▶ **Your task**: Although the data below contains pictures, output only the lines between those holding "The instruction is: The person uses" and "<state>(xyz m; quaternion", inclusive, exactly and without those pictures.

---------- Stored data

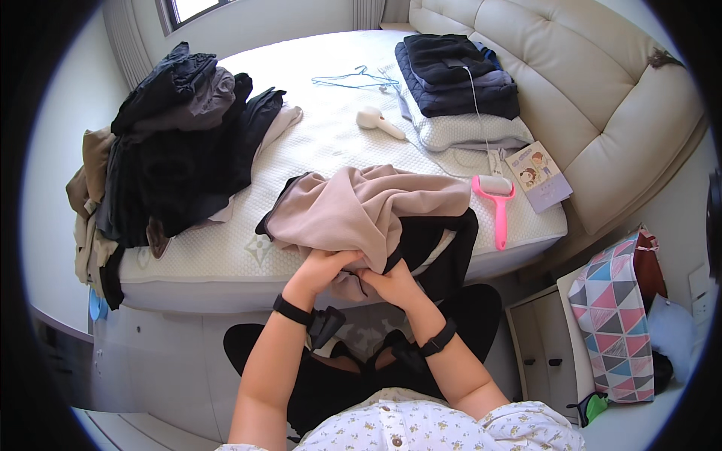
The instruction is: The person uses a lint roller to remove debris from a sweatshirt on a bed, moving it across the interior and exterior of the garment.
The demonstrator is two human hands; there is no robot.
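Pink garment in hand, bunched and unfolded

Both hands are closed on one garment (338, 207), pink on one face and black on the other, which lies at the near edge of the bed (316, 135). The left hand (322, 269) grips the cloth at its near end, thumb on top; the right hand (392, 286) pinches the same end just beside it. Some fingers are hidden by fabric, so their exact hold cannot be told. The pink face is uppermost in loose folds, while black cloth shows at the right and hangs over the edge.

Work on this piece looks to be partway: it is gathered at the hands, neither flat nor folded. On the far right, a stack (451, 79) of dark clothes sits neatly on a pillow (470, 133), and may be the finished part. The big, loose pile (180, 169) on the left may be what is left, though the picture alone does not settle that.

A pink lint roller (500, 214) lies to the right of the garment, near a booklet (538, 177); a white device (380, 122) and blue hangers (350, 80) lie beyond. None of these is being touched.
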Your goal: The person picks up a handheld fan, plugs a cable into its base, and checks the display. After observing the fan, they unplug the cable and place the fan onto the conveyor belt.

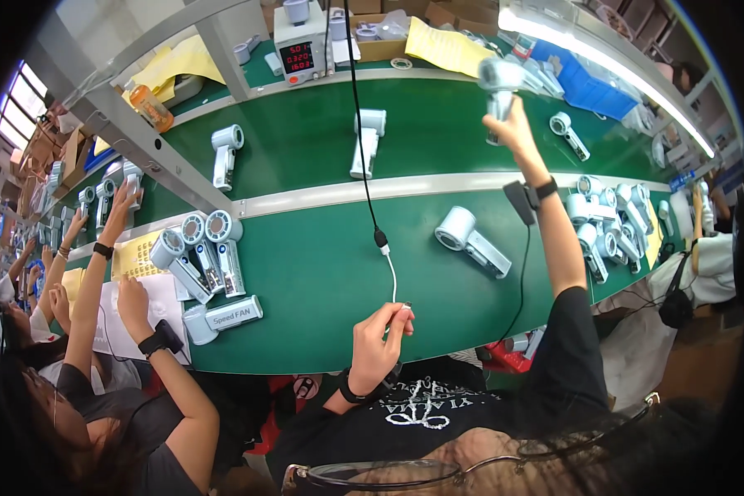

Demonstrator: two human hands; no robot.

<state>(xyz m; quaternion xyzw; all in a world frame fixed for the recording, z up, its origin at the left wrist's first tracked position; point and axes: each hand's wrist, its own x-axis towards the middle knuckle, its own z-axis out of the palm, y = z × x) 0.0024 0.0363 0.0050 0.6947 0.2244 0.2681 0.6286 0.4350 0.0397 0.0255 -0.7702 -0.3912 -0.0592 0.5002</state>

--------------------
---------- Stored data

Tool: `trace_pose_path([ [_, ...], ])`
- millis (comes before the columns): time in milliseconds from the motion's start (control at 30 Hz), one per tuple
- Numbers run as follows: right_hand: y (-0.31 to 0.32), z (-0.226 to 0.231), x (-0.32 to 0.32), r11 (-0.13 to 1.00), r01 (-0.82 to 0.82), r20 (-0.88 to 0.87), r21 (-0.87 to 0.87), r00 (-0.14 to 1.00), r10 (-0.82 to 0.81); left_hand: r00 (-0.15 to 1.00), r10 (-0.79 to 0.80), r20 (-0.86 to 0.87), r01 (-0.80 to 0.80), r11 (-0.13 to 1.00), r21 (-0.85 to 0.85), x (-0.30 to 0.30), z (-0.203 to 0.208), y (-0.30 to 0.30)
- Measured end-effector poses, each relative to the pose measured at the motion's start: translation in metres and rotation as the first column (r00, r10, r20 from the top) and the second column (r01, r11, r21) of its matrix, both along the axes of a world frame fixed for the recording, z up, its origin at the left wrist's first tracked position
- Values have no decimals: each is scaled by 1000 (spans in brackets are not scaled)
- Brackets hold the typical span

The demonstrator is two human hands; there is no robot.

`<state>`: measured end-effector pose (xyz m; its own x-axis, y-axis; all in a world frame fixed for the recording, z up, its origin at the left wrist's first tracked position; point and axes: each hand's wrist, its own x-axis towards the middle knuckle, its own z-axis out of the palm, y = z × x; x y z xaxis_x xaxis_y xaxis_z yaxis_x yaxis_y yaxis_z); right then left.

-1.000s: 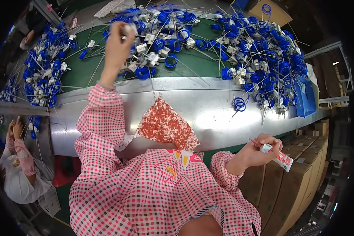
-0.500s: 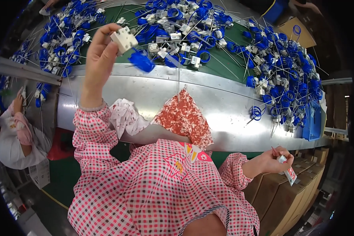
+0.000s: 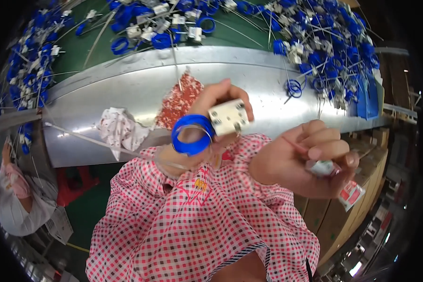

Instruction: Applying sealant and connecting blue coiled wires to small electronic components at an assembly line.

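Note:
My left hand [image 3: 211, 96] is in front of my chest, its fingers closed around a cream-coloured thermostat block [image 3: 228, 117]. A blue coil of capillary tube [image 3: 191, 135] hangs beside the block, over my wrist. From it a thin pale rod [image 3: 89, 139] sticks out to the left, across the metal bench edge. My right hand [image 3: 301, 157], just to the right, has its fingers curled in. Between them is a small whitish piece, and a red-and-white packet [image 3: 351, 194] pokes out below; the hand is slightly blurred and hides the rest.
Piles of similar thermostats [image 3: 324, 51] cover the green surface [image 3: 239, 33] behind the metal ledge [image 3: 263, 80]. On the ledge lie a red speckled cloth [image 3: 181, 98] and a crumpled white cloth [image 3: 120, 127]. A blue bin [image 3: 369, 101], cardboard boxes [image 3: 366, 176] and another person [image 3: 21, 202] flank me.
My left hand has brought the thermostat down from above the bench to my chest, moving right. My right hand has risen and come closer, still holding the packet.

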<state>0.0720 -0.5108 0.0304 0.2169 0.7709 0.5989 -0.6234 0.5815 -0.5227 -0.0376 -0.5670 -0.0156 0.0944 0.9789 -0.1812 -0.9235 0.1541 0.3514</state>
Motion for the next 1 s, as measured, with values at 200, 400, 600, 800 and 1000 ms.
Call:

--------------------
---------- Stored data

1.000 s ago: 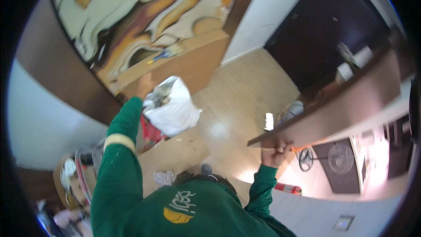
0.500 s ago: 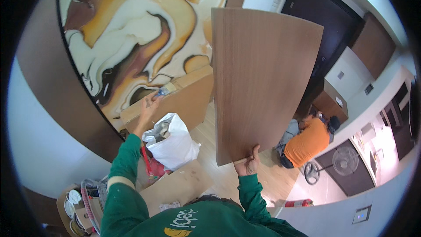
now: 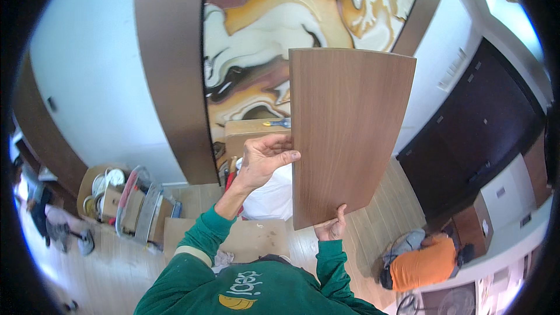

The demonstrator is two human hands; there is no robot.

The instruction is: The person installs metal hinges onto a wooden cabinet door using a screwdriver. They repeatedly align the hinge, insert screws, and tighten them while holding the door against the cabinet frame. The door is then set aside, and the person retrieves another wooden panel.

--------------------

▶ **Task response**:
The instruction is: The person uses a lint roller to remove debris from a sweatshirt on a bed, moving it across the interior and exterior of the garment.
The demonstrator is two human hands; there is no robot.
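Pink garment in hand, bunched and unfolded

Both hands are closed on one garment (338, 207), pink on one face and black on the other, which lies at the near edge of the bed (316, 135). The left hand (322, 269) grips the cloth at its near end, thumb on top; the right hand (392, 286) pinches the same end just beside it. Some fingers are hidden by fabric, so their exact hold cannot be told. The pink face is uppermost in loose folds, while black cloth shows at the right and hangs over the edge.

Work on this piece looks to be partway: it is gathered at the hands, neither flat nor folded. On the far right, a stack (451, 79) of dark clothes sits neatly on a pillow (470, 133), and may be the finished part. The big, loose pile (180, 169) on the left may be what is left, though the picture alone does not settle that.

A pink lint roller (500, 214) lies to the right of the garment, near a booklet (538, 177); a white device (380, 122) and blue hangers (350, 80) lie beyond. None of these is being touched.
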Your goal: The person picks up a handheld fan, plugs a cable into its base, and checks the display. After observing the fan, they unplug the cable and place the fan onto the conveyor belt.


Demonstrator: two human hands; no robot.

<state>(xyz m; quaternion xyzw; all in a world frame fixed for the recording, z up, its origin at the left wrist's first tracked position; point and axes: each hand's wrist, its own x-axis towards the middle knuckle, its own z-axis out of the palm, y = z × x) 0.0024 0.0363 0.0050 0.6947 0.2244 0.2681 0.6286 0.4350 0.0397 0.0255 -0.7702 -0.3912 -0.0592 0.5002</state>

The answer has been fully stated.